Мы этот весь визг всерьез не воспринимаем, но после клятвенного обещания "Птички" проломить мне голову молотком я замечаю, что пани Ядвига и Татьяна Михайловна стараются не оставлять меня одну. Уличаю их в этом, и мы смеемся. Это, пожалуй, перестраховка!
- Но она же психопатка! Сама не знает, что у нее в голове, - говорит пани Ядвига, но уже не может сдержать улыбку. Я рисую в ярких красках картинку, как Владимирова из-за угла кидается на меня с молотком и с боевым кличем, а пани Ядвига героически сбивает ее с ног метлой. Татьяна Михайловна добавляет колоритные детали, но тут мы изнемогаем от хохота и опускаемся на траву. Из цеха тарахтит машинка. Что это? Эдита шьет? Да, сшивает половую тряпку из единственного имеющегося материала - кроя для рукавиц. Старая совсем изорвалась, а новую - где взять? Галя пишет письмо мужу - завтра придут за почтой. Ее письму предстоит пройти двойную цензуру - мордовскую и пермскую, да еще промежуточную - кагебешную. Получит ли это письмо политзаключенный Василий Барац? Догадается ли, что его жена в голодовке? Галя в своем заявлении написала, правда, не "голодовка", а "пост" - по ее словам, пятидесятникам религия не позволяет голодовки, а только посты. Но это все равно значит - до приезда Наташи Галя будет, как и мы, на одной воде и молитве.
Какие мы тут разные собрались! Католичка, пятидесятница, православные, неверующая... Позже приедет еще и баптистка. Но мы будем относиться с уважением к вопросам совести друг друга. И Бог не оставит вниманием наш крохотный квадратик на мордовской земле.
ГЛАВА СЕМНАДЦАТАЯ
- Руденко, Великанова, Ратушинская! В больницу! Мы должны вас изолировать как голодающих...
Это вваливаются офицеры с дежурнячками. Это значит, они решили нас троих насильственно кормить: заковывать руки в наручники, разжимать рот железом, кроша зубы, загонять в горло шланг и заливать два литра какого-то раствора. Процедура, здорово смахивающая на изнасилование - но таков "гуманный советский закон".
Мне про эту процедуру рассказывала Таня Осипова - ее так мордовали через день всю четырехмесячную голодовку. Спаси жизнь голодающего? Ерунда и с насильственным кормлением никто не выживает, если дело длится долго. Цель другая - растянуть мучения не на два месяца, а на год-полтора. Если выдержит - все равно умрет, если не выдержит - снимет голодовку, а значит - сдастся. Поэтому все организуется не так, чтоб сохранить силы, а так, чтоб мучительнее. В сжавшийся от голодовки желудок закачать сразу два литра - дикая боль. Мы вон на седьмой день с трудом выпиваем полкружки воды за раз. Улегшееся было чувство голода, едва что-то попадает внутрь, возобновляется с новой силой. "Пусть чувствует!" Потому и кормление два-три раза в неделю.

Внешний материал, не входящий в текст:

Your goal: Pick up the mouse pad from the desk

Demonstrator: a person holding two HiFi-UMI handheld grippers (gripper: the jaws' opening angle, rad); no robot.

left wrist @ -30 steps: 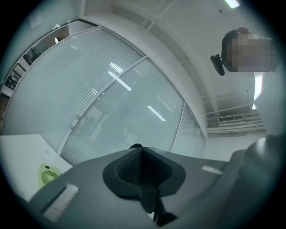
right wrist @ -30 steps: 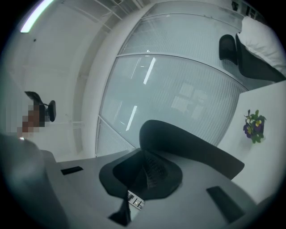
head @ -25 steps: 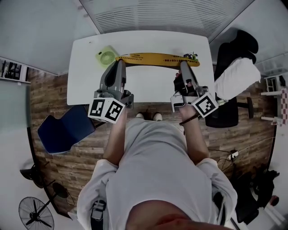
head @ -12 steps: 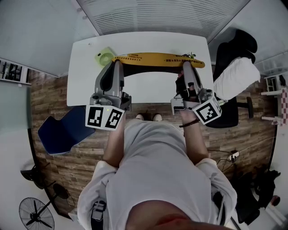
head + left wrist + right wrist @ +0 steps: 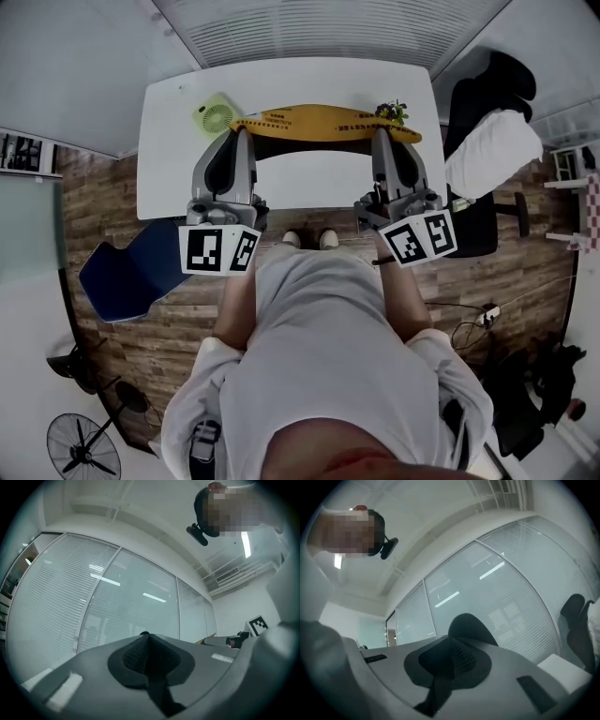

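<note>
A long yellow mouse pad [image 5: 319,120] with a dark underside hangs above the white desk [image 5: 309,183], stretched between my two grippers. My left gripper [image 5: 242,139] is shut on the pad's left end, just right of a green fan. At the pad's right end my right gripper [image 5: 383,141] is also shut, below a small plant. In the left gripper view the jaws [image 5: 149,660] pinch black textured material [image 5: 136,658]. The right gripper view shows the same black stuff [image 5: 461,660] nipped in the right gripper [image 5: 445,665]. Both gripper views look up at a glass wall.
A round green fan [image 5: 217,114] and a small potted plant [image 5: 394,111] stand at the desk's far edge. A black office chair [image 5: 478,220] draped with white cloth is to the right. A blue chair [image 5: 131,267] sits at the lower left on the wood floor.
Both grippers have rolled so their marker cubes face the head camera more squarely. They have risen a little with the pad still held between them.
</note>
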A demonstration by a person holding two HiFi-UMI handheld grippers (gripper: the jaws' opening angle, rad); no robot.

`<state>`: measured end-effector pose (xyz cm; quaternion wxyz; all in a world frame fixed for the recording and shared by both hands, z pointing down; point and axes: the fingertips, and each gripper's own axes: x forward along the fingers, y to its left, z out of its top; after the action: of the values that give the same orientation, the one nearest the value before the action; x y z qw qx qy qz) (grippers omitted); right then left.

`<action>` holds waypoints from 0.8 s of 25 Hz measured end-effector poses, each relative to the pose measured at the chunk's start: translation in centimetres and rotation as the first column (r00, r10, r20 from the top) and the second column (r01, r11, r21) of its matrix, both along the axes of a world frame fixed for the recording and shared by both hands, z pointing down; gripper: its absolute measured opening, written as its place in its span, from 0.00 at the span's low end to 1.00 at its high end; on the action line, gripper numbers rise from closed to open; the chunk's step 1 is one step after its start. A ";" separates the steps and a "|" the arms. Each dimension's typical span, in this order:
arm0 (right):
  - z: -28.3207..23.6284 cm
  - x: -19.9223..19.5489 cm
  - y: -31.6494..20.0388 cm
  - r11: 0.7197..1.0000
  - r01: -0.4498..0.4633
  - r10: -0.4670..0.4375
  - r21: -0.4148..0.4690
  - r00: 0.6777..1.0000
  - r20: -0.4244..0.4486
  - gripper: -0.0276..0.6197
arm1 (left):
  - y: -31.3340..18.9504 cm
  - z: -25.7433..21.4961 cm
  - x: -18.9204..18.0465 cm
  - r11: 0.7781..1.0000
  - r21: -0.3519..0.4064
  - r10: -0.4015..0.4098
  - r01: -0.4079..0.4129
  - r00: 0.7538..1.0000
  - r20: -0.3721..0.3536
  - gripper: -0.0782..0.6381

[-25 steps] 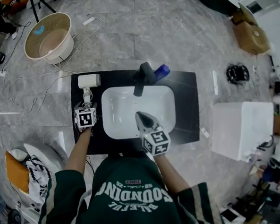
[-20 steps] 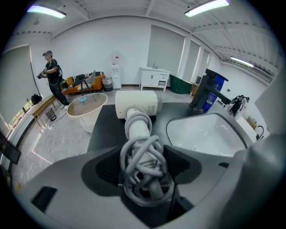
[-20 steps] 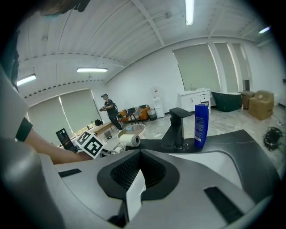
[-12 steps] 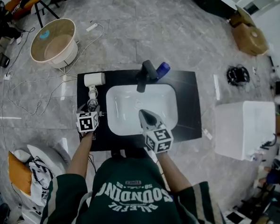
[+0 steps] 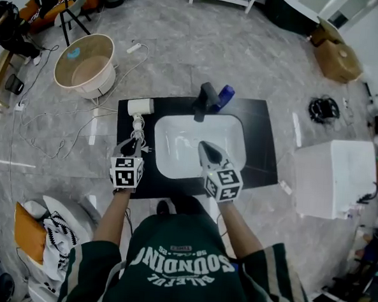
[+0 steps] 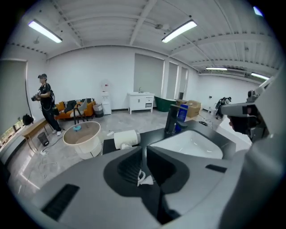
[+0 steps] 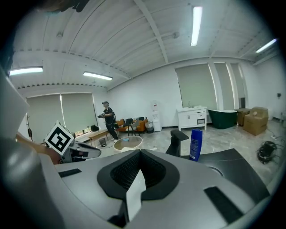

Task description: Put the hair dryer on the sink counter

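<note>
The white hair dryer (image 5: 140, 107) lies on the black sink counter (image 5: 260, 151) at its far left corner, handle toward me. In the left gripper view the hair dryer (image 6: 126, 138) shows beyond the jaws. My left gripper (image 5: 131, 149) hangs above the counter's left strip, back from the handle and apart from it. Its jaws have just been closing and now stand shut with nothing between them. Shut and empty too, my right gripper (image 5: 206, 148) hovers over the white basin (image 5: 163, 139).
A black faucet (image 5: 207, 97) and a blue bottle (image 5: 225, 95) stand behind the basin. A round beige tub (image 5: 86, 64) with loose white cords sits on the floor at the left, a white box (image 5: 334, 175) at the right. A person (image 6: 44, 103) stands far back.
My left gripper has let go of the hair dryer's handle, pulled back toward me and risen, with its jaws closed. The hair dryer stays on the counter. The right gripper has risen slightly.
</note>
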<state>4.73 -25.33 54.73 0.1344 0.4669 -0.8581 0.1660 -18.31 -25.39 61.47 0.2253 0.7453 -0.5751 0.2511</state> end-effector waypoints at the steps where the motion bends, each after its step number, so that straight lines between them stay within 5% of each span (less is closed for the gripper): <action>1: -0.3 0.1 0.3 1.000 -0.006 0.006 0.009 1.000 -0.001 0.04 | 0.4 -0.8 0.3 1.000 0.019 0.006 -0.006 1.000 0.000 0.15; 20: -4.5 0.2 5.2 0.986 -0.068 0.067 0.151 0.998 0.013 0.04 | 6.9 -7.8 1.0 0.978 0.197 0.078 -0.071 0.997 -0.027 0.11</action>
<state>4.94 -20.12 50.21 0.0893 0.5039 -0.8525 0.1067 -17.35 -18.46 53.72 0.1510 0.7892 -0.5647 0.1887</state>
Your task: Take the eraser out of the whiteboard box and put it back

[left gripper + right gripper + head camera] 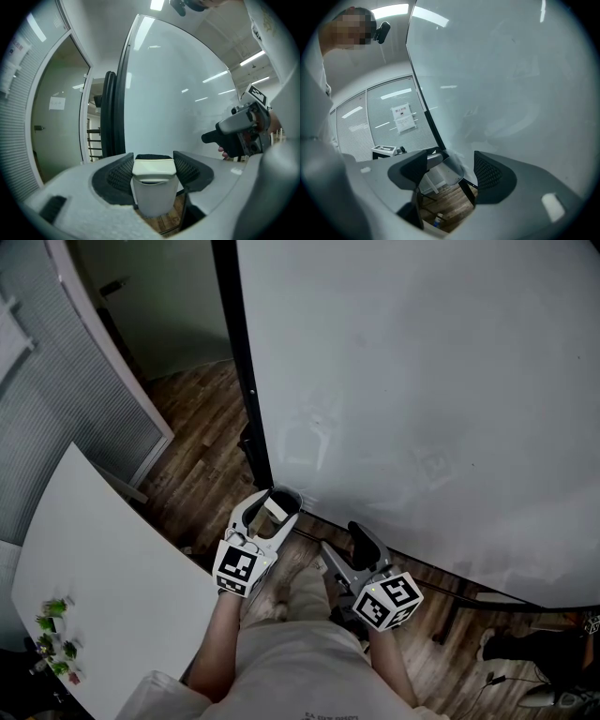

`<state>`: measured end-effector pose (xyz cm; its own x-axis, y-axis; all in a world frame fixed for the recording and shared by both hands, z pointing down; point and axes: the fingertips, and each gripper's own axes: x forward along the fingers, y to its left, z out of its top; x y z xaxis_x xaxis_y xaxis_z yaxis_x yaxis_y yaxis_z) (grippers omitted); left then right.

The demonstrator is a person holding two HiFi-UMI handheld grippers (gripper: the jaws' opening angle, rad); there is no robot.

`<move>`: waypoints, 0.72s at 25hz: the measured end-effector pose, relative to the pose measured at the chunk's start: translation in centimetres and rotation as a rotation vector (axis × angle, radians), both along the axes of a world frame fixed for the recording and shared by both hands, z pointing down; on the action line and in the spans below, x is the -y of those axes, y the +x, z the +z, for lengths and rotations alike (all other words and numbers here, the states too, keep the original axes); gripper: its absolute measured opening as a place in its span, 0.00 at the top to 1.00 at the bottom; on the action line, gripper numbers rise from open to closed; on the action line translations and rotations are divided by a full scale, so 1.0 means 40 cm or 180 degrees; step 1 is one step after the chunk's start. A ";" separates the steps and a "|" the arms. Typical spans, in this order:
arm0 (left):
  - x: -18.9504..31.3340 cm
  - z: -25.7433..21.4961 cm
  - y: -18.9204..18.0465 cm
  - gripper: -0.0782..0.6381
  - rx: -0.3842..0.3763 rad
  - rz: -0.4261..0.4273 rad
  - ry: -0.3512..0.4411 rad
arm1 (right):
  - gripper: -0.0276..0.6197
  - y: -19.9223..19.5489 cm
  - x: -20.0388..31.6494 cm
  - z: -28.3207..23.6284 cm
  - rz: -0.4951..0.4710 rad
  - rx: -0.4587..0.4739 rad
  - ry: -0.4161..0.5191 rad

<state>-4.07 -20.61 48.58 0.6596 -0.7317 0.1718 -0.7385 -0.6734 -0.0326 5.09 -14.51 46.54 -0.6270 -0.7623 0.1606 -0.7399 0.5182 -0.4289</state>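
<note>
Left gripper (279, 504) has its jaws partly closed on the eraser (153, 167), and both pads look to be in contact with its cream sides. The eraser sits at the top of the box (153, 199), which is at the bottom left corner of the whiteboard (422, 381). I can't tell how deep it's seated. Right gripper (342, 540) has its jaws wide and empty, just right of the box and clear of it.

What I'd expect to go wrong:
- Slip: you're pinching a smooth plastic shell up high. Any twist and it pivots between the pads, then drops to the floor (202, 465).
- Box drag: the eraser looks like a close fit. Pull at an angle and it binds on the walls, so the box comes with it or tips off the board. Keep the pull in line with the box walls.
- Rim catch: your pad tips are just beside the box rim. Go deeper and you clamp the box wall along with the eraser.
- Return: a tilted eraser lands a corner on the rim and perches there. If you open then, it falls out on the near side.
- Board contact: the far jaw is near the board face, so a push forward scrapes it.

The right gripper is doing nothing. Using it to steady the box would likely cover the drag and tipping cases.
</note>
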 end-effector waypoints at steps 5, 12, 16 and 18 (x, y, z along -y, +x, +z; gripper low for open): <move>0.000 0.000 -0.001 0.52 0.0019 0.0005 -0.0020 | 0.48 0.005 0.003 -0.004 0.0023 -0.0001 0.0013; 0.000 0.001 -0.003 0.52 0.0038 0.0007 -0.0039 | 0.49 0.008 0.007 -0.012 0.0049 -0.0010 0.0045; -0.001 0.000 -0.004 0.52 0.0034 0.0005 -0.0052 | 0.49 0.006 0.005 -0.015 0.0044 -0.0013 0.0055; -0.002 -0.004 -0.005 0.52 0.0023 0.0001 -0.0045 | 0.49 0.008 0.004 -0.016 0.0050 -0.0015 0.0060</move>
<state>-4.25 -20.51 48.44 0.6587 -0.7289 0.1868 -0.7380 -0.6742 -0.0282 5.39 -14.67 45.89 -0.6143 -0.7749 0.1491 -0.7499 0.5145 -0.4157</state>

Да еще после этого держат минут сорок в наручниках, не давая встать - чтоб не было рвоты. Голодающие мерзнут даже при нормальной температуре - так держать их в помещениях похолоднее! Откуда у заключенного теплое одеяло или шерстяная одежда? Пусть, пусть померзнут! Ну и так далее.
Теперь, значит, все это предстоит и нам. Тут уж ясно, что это карательная мера в чистом виде: за тринадцать суток голодовки никто не умирает и так. Конечно, у зэков меньше жизненной энергии, чем у обычных людей.